*** INFORMATION SHOWN Section Begins ***

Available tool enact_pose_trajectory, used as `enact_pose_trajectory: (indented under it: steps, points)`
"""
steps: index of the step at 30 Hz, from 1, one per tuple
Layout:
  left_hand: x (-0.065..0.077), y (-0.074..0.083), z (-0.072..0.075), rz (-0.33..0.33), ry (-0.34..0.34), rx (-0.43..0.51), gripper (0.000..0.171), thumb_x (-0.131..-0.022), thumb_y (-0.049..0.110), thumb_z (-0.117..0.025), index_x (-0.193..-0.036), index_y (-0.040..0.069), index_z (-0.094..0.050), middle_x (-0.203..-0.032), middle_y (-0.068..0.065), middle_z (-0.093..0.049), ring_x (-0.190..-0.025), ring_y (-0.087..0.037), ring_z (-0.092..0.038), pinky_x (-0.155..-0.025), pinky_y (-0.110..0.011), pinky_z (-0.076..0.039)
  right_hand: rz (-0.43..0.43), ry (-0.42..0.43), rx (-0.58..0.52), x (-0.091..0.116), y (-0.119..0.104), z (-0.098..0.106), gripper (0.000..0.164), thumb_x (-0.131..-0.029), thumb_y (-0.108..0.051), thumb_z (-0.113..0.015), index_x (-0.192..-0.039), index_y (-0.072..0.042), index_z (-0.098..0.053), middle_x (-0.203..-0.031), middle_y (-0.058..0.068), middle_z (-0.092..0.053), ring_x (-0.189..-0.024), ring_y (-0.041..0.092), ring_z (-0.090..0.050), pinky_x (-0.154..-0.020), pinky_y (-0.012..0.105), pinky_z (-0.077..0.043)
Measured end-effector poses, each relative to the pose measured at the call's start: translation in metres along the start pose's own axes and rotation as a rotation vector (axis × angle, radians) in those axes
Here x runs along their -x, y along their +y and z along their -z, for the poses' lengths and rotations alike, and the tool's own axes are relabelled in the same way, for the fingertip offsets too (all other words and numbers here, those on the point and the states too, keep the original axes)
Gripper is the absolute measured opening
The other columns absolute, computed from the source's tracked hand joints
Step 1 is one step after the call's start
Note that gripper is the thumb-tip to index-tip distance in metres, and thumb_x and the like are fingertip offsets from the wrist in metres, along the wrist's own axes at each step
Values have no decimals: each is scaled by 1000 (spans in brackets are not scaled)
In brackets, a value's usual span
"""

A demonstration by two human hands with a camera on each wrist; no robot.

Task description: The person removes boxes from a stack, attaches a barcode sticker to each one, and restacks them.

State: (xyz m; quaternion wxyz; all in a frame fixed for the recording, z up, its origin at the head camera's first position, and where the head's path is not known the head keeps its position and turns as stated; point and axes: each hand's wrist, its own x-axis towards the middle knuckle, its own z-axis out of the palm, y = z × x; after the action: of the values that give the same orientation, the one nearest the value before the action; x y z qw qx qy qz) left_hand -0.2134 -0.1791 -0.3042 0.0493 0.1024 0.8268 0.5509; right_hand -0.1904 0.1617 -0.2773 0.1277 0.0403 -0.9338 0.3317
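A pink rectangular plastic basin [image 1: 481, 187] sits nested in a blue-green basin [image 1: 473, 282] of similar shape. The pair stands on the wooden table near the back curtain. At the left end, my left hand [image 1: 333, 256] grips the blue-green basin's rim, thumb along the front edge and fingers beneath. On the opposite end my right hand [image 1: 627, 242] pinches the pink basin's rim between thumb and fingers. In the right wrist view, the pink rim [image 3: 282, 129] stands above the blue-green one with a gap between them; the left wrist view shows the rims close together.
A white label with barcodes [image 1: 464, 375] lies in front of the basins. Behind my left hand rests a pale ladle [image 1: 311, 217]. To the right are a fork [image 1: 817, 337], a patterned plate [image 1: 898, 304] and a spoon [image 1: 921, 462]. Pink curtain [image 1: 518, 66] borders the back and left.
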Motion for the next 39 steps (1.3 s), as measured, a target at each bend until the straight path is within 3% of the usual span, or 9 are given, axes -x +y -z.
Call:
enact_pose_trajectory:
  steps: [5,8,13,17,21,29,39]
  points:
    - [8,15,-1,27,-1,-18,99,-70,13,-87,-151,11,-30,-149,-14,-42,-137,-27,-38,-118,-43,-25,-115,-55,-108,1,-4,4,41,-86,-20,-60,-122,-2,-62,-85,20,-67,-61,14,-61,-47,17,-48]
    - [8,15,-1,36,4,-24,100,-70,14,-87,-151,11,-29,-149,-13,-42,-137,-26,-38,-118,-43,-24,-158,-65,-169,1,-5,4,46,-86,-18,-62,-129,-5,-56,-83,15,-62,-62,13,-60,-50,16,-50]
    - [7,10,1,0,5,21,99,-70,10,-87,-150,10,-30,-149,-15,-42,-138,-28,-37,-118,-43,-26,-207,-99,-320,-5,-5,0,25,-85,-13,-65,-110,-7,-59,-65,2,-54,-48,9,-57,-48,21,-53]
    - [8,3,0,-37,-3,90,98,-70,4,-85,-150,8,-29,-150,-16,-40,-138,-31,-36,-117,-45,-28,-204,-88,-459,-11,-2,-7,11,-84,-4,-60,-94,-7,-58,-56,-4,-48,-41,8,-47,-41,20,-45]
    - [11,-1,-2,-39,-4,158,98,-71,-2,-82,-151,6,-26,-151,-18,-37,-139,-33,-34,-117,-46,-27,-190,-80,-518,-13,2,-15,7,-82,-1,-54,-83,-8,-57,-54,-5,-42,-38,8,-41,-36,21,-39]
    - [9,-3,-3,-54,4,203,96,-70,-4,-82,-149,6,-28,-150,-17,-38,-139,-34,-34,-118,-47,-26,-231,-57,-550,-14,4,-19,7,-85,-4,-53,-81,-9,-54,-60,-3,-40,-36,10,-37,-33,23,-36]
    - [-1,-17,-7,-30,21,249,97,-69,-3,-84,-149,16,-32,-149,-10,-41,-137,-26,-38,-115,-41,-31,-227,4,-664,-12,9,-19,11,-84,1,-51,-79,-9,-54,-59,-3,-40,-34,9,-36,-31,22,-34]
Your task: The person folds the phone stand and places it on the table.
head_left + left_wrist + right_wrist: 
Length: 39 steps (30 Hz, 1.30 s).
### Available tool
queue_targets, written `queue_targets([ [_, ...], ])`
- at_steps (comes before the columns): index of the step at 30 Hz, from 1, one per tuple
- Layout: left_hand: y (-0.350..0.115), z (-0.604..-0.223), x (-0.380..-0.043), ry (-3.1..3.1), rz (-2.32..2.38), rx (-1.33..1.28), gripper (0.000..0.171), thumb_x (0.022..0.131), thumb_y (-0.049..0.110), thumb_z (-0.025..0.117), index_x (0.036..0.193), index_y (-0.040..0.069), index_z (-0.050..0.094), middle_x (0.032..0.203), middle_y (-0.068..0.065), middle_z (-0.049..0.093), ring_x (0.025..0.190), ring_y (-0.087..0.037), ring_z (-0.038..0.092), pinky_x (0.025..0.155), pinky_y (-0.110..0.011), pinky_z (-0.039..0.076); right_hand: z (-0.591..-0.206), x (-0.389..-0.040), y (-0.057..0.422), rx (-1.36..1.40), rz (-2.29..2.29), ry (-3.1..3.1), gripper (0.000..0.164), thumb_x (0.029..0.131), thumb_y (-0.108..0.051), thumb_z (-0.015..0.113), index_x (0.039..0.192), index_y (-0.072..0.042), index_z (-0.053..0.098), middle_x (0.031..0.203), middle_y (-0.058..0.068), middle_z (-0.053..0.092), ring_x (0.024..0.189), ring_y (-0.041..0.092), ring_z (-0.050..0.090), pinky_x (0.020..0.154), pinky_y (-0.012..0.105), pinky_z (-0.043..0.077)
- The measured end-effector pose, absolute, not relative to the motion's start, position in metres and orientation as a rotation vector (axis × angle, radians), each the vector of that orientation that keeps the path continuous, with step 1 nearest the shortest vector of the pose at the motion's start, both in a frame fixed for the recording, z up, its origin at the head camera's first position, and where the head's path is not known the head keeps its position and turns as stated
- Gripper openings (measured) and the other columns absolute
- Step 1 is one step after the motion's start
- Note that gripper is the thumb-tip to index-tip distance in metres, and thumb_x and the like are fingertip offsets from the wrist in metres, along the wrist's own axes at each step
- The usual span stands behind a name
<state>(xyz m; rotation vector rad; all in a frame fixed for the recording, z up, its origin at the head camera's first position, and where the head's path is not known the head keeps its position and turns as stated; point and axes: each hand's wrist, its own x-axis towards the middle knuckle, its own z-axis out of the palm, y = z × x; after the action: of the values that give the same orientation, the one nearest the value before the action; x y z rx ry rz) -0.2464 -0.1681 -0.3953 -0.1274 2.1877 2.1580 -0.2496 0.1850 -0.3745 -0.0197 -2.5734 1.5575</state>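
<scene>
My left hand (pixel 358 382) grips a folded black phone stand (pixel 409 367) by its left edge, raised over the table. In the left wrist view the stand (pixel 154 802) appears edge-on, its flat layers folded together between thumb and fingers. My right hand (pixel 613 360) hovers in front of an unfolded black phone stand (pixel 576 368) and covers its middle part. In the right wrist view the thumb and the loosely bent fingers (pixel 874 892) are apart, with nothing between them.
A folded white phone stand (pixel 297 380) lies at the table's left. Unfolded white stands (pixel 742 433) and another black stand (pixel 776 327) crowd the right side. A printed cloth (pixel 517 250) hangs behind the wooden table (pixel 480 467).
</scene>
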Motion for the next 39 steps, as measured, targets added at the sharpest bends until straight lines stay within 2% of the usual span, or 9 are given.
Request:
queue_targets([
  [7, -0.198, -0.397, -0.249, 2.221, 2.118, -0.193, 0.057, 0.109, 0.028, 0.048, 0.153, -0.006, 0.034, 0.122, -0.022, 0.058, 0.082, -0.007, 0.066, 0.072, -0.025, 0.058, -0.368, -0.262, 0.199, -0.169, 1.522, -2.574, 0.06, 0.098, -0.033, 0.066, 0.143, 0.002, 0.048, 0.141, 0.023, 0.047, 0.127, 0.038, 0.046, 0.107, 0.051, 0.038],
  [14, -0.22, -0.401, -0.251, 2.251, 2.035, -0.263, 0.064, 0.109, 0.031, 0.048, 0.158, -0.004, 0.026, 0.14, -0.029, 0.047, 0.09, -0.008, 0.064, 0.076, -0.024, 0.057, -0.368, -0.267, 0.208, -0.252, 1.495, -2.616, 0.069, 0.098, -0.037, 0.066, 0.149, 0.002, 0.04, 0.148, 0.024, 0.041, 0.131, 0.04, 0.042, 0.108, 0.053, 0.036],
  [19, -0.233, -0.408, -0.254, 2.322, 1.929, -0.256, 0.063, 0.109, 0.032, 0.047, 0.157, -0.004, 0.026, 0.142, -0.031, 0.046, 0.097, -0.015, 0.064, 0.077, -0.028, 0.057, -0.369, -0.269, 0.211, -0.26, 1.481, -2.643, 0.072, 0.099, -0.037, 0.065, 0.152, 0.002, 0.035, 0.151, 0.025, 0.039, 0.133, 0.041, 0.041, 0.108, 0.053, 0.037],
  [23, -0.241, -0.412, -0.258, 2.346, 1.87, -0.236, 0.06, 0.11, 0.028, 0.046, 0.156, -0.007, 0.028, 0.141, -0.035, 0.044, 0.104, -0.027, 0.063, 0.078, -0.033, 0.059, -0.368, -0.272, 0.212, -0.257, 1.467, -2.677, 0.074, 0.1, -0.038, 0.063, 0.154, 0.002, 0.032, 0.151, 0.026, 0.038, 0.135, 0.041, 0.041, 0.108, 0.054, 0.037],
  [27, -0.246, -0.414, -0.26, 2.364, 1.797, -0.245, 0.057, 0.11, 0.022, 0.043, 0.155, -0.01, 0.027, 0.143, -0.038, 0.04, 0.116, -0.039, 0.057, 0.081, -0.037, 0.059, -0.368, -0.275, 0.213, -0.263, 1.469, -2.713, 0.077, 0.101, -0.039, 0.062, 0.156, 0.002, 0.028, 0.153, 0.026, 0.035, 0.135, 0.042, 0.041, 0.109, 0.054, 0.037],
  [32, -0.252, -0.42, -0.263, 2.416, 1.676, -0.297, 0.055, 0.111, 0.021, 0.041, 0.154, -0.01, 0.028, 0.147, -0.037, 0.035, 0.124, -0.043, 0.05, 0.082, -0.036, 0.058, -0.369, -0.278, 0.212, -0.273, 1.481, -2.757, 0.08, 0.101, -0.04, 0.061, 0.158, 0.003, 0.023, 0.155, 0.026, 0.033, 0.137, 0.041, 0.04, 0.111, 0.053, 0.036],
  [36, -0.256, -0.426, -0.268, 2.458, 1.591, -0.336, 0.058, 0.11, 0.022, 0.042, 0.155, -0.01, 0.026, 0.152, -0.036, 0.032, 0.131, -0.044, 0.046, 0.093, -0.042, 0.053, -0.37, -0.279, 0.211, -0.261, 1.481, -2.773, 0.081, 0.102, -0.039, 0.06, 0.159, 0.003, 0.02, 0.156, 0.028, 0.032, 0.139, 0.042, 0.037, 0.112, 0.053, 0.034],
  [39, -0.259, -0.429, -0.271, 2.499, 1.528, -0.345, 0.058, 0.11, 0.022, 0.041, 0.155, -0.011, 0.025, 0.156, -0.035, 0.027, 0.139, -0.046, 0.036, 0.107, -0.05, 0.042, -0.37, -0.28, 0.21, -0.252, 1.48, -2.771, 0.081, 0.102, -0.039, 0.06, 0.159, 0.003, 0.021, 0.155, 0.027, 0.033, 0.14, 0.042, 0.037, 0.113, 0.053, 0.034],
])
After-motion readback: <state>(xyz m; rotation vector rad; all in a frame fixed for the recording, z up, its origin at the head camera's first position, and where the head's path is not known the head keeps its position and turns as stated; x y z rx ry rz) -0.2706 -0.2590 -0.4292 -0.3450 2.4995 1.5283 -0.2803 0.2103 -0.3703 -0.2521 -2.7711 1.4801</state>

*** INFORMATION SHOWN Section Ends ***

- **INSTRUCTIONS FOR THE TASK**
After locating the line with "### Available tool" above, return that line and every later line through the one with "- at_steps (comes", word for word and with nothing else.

- **TASK SOLUTION**
### Available tool
queue_targets, written `queue_targets([ [_, ...], ])`
- at_steps (comes before the columns): index of the step at 30 Hz, from 1, one per tuple

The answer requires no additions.